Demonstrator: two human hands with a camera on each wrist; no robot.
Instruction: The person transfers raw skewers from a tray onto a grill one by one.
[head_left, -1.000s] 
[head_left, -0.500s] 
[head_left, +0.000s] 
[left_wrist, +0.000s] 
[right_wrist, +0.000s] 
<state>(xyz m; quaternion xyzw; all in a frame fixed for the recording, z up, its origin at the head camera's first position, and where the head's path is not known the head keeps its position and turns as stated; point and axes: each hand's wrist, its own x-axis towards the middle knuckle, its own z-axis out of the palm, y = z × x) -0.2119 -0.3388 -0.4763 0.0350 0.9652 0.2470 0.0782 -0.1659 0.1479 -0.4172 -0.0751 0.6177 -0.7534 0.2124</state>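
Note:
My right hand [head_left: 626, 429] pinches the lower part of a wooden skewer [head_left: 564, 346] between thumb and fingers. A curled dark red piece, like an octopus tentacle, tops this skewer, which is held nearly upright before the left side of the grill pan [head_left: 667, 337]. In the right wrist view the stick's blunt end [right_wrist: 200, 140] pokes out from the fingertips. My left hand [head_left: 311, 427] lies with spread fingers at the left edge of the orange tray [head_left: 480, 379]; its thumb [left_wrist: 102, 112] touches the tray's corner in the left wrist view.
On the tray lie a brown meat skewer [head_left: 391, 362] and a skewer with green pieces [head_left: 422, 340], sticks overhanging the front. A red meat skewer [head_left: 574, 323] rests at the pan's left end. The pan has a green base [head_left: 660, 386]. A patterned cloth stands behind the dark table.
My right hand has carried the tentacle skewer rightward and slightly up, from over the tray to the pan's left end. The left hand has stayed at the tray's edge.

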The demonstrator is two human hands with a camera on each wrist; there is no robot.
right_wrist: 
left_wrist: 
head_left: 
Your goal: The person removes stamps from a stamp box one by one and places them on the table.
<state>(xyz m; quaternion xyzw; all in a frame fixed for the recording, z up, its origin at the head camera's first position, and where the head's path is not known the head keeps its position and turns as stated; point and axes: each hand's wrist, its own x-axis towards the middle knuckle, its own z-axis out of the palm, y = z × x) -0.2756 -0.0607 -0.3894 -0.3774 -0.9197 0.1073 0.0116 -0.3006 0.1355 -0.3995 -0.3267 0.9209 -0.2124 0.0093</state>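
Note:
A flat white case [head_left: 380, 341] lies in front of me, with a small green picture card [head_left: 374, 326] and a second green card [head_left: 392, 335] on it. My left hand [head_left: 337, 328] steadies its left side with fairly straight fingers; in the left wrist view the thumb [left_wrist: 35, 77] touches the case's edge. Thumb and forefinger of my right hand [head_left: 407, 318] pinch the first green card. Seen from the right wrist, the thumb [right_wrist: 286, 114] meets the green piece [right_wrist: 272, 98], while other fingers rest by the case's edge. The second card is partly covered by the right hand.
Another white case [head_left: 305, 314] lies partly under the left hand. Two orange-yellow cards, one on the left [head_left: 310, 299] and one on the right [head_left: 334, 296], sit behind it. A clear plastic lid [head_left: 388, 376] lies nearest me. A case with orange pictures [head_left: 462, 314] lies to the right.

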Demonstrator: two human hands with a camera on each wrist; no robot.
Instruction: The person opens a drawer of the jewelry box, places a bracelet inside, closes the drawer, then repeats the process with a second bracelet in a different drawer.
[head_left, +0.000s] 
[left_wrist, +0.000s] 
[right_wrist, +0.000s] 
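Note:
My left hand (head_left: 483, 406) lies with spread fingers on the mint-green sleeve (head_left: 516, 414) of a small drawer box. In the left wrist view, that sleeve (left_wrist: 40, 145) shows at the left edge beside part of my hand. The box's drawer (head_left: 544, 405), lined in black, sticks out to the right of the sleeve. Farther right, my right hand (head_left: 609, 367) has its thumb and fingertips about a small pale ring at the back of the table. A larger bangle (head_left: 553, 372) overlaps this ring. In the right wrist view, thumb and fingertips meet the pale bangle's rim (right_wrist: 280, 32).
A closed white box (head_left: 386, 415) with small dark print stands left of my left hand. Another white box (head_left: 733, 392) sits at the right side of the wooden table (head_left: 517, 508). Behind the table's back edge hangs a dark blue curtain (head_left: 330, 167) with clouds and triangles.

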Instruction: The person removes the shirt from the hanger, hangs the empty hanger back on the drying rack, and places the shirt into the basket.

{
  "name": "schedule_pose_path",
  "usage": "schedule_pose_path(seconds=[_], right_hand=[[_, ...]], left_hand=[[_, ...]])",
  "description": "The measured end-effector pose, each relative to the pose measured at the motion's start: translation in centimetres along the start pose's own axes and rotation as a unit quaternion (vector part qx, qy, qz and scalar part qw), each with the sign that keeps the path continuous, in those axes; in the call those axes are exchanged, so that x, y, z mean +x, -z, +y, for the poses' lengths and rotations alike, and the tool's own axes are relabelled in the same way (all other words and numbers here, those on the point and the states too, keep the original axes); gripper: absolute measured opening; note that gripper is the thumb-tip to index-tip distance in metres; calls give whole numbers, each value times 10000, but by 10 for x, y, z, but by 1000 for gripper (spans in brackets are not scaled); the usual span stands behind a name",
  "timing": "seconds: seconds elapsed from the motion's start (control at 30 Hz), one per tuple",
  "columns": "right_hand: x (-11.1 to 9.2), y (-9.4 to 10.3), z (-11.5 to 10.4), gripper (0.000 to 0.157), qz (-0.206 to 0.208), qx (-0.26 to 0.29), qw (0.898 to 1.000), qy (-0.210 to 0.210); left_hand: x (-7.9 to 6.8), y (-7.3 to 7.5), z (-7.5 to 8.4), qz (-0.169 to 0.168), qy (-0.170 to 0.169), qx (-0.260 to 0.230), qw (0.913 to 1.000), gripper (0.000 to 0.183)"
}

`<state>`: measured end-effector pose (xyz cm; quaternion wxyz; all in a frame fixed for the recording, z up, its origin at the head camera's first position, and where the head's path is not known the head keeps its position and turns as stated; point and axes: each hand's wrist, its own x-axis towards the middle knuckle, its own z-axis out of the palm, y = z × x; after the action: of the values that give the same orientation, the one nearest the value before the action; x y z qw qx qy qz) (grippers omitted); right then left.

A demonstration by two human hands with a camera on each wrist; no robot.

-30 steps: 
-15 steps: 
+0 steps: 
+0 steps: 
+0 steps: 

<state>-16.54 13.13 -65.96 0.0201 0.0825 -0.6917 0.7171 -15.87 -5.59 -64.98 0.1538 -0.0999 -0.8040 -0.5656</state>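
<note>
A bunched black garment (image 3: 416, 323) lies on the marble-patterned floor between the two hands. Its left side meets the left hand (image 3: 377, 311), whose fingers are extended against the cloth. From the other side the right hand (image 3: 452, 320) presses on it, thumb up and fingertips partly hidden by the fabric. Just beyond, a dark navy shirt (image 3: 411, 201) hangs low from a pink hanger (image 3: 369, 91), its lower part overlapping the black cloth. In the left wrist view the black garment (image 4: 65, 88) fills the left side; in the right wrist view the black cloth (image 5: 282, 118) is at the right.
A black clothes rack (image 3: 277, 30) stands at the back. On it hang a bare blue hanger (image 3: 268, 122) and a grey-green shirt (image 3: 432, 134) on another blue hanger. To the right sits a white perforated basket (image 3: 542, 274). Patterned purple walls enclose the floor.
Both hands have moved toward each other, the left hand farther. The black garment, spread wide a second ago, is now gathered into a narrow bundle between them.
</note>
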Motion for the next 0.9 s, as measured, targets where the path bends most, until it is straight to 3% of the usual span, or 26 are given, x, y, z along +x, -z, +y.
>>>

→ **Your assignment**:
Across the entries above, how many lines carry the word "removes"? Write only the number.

→ **Response below**:
2